Tiba-tiba, dari kegelapan, sosok besar melintas begitu cepat di depan mobil. Jena mencoba menghindar dengan refleks, namun terlambat. Bunyi benturan keras terdengar, disusul oleh suara kaca yang pecah dan logam yang penyok. Dunia berputar di sekelilingnya, dan seketika itu, segalanya menjadi hitam.
Saat kesadaran mulai kembali, suara hujan masih terdengar, tetapi ada suara lain sekarang---suara gemericik lembut yang aneh dan tidak terduga. Jena terbaring di sisi jalan, air hujan membasahi wajahnya, bercampur dengan darah yang mengalir dari kepalanya. Dia mencoba menggerakkan tangan, tapi rasa sakit yang tajam menerpa seluruh tubuhnya, menahannya tetap diam. Di atasnya, langit malam yang gelap berubah menjadi kanvas abu-abu yang suram, dan sesaat, cahaya kilat menyilaukan membelah langit, menyinari wajahnya yang pucat.
Dalam momen refleksi yang dalam, Jena memikirkan kata-kata Epicurus, sebuah kalimat yang ia suka yang seringkali membawa kekuatan di saat-saat sulit:
"Kematian tidak ada hubungannya dengan kita, karena selama kita ada, kematian bukanlah; dan ketika kematian ada, kita bukan lagi."
Di sana, terbaring di pinggir jalan, Jena berjuang dengan realitas yang baru---nyawa yang tergantung di benang tipis, di hari di mana dia seharusnya merayakan kehidupan. Ironi situasi itu tidak hilang padanya; ketakutan terdalamnya tentang hari ulang tahunnya yang tragis kini menjadi kenyataan yang pahit.
Namun dalam kebingungan dan rasa sakit, sebuah pertanyaan terus muncul di benaknya: siapa, atau apa, yang telah melintas di depan mobilnya pada malam yang nasibnya berubah selamanya? Misteri tentang kejadian itu dan sosok misterius yang seolah-olah memicu kecelakaan tersebut hanya menambah lapisan teka-teki pada malam yang sudah gelap dan penuh tekanan. Di saat-saat terakhir kesadarannya yang nyeri, Jena tidak tahu bahwa ini hanyalah awal dari perjalanan yang jauh lebih besar dan lebih aneh dari apa pun yang bisa ia bayangkan.
Antara Hidup dan Mati
Di ruang gawat darurat, cahaya terang dan bising mesin yang tak pernah berhenti menciptakan aura kecemasan yang kentara. Monitor di samping tempat tidur Jena menampilkan grafik dan angka yang berkedip-kedip, menandakan detak jantung yang tidak stabil dan tekanan darah yang rendah, setiap piep adalah pengingat bahwa keadaan masih genting. Selang infus tergantung, mengalirkan darah dan obat ke dalam pembuluh darahnya yang lelah, sementara ventilator mengeluarkan suara mendesah, mengambil alih tugas bernapas yang seharusnya mudah.

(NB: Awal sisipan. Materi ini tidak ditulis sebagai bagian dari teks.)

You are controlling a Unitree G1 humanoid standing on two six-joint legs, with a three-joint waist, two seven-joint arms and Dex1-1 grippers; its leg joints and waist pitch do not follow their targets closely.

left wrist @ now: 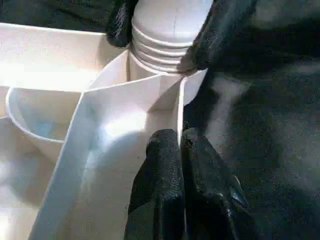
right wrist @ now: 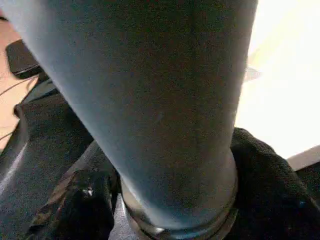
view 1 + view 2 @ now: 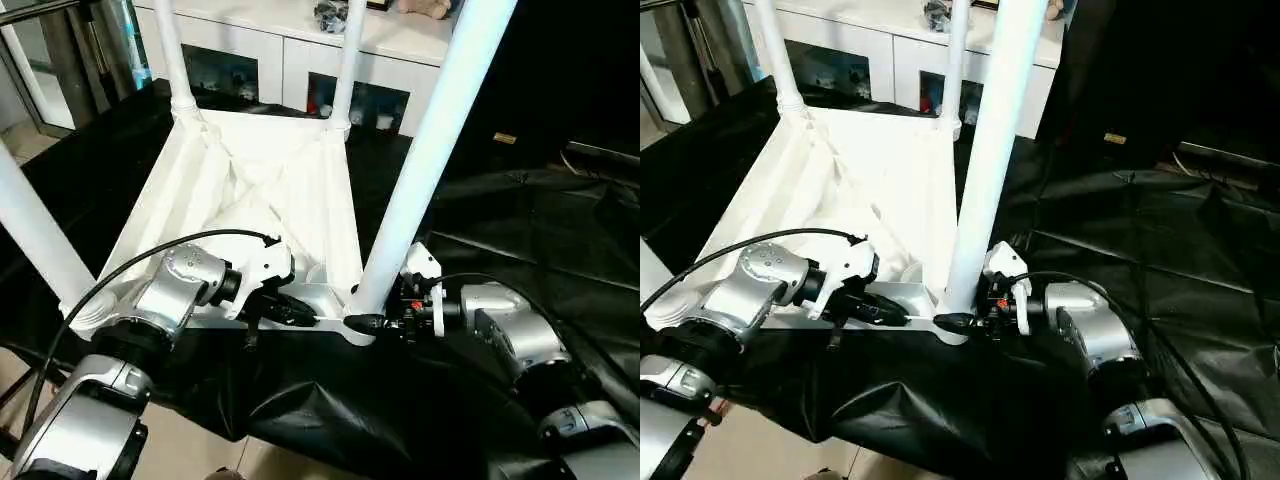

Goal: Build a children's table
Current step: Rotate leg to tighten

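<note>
I have the children's table (image 3: 265,190) lying upside down on the black cloth (image 3: 520,230), ribbed underside up, and I place everything from its near rim, the edge closest to my arms; four white legs stand up out of the corner sockets, two at the far corners in front of the white cabinet (image 3: 290,50), one at the near left corner (image 3: 40,235), and the tall one at the near right corner (image 3: 425,150); my left gripper (image 3: 290,305) sits on the near rim a little left of that right corner, its black fingers (image 1: 162,170) closed down on the thin upright wall of the rim, one finger on each face, as the left wrist view shows; in that same view the ridged end of the near right leg (image 1: 167,35) is seated in its socket just beyond the pinched wall, with the other arm's black fingers on either side of it; my right gripper (image 3: 385,320) is at the near right corner, against the base of that leg from the outer side, fingers wrapped around the foot of the tube just above the socket and touching it on both flanks, so it has the leg clamped; the right wrist view has the tube rising close in front of the camera between the two fingers.
</note>
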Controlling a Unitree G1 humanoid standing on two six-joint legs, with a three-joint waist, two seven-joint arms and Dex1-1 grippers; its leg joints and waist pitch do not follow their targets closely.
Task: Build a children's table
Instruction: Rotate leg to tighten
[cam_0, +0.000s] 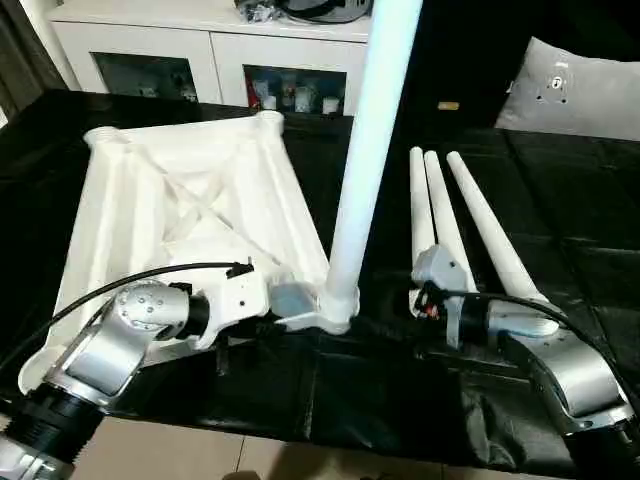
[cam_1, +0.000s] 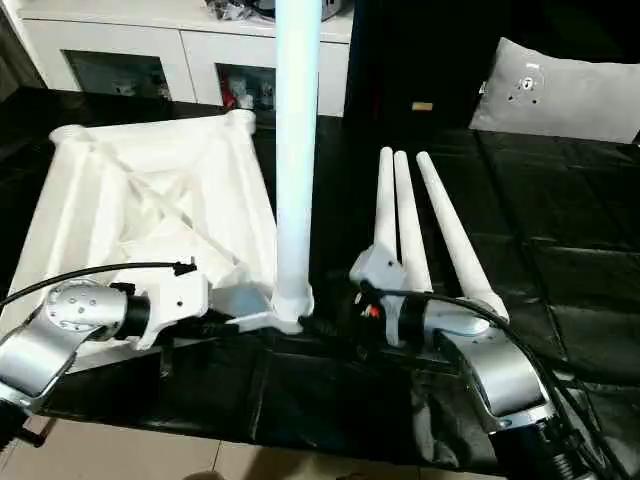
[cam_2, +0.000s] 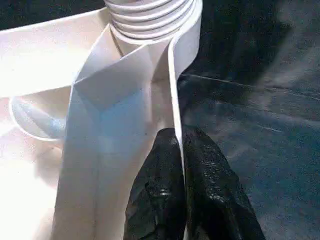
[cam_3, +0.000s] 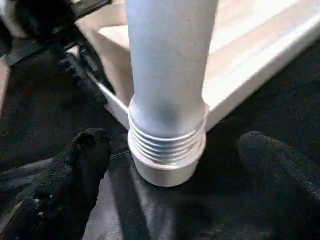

Di sana, dalam semacam kekosongan yang terasa penuh dan kosong secara bersamaan, Jena mengalami apa yang hanya bisa dijelaskan sebagai perjalanan melalui kesadarannya sendiri. Cahaya redup, tidak lebih terang dari cahaya lilin, menerangi jalannya, dan bayangan dari kehidupan yang telah dia jalani bergulir di depannya seperti lukisan pada kanvas yang tak berujung.
Momen-momen yang pernah membuatnya tertawa, menangis, dan bermimpi, semua muncul kembali dengan intensitas yang membingungkan. Dia melihat dirinya sebagai seorang anak kecil, berlari di ladang belakang rumah neneknya, bebas dan penuh keajaiban; sebagai remaja yang merasa takut dan bersemangat di hari pertama sekolah menengah; sebagai seorang wanita dewasa, mengucap janji pada hari pernikahannya, penuh harapan dan cinta.
Setiap ingatan membawa suara, aroma, dan sentuhan---begitu nyata sehingga Jena hampir bisa meraihnya. Namun, seiring dengan kenangan manis, ada juga ingatan yang pahit dan penyesalan yang dia pendam lama. Konflik yang tidak pernah diselesaikan, kata-kata yang terlalu kasar, keputusan yang terburu-buru---semua ini muncul kembali, mengajaknya untuk menghadapi dan mungkin, dalam cara ini, membuat damai dengan mereka.
Di antara aliran kenangan ini, sebuah sosok muncul, samar dan sulit untuk dipahami. Sosok ini, yang tampak bijak dan damai, mengajukan pertanyaan yang memecah keheningan, "Jena, apa yang benar-benar kamu cari dalam hidup ini? Apakah kamu telah menemukan apa yang membuat jiwamu tenang?"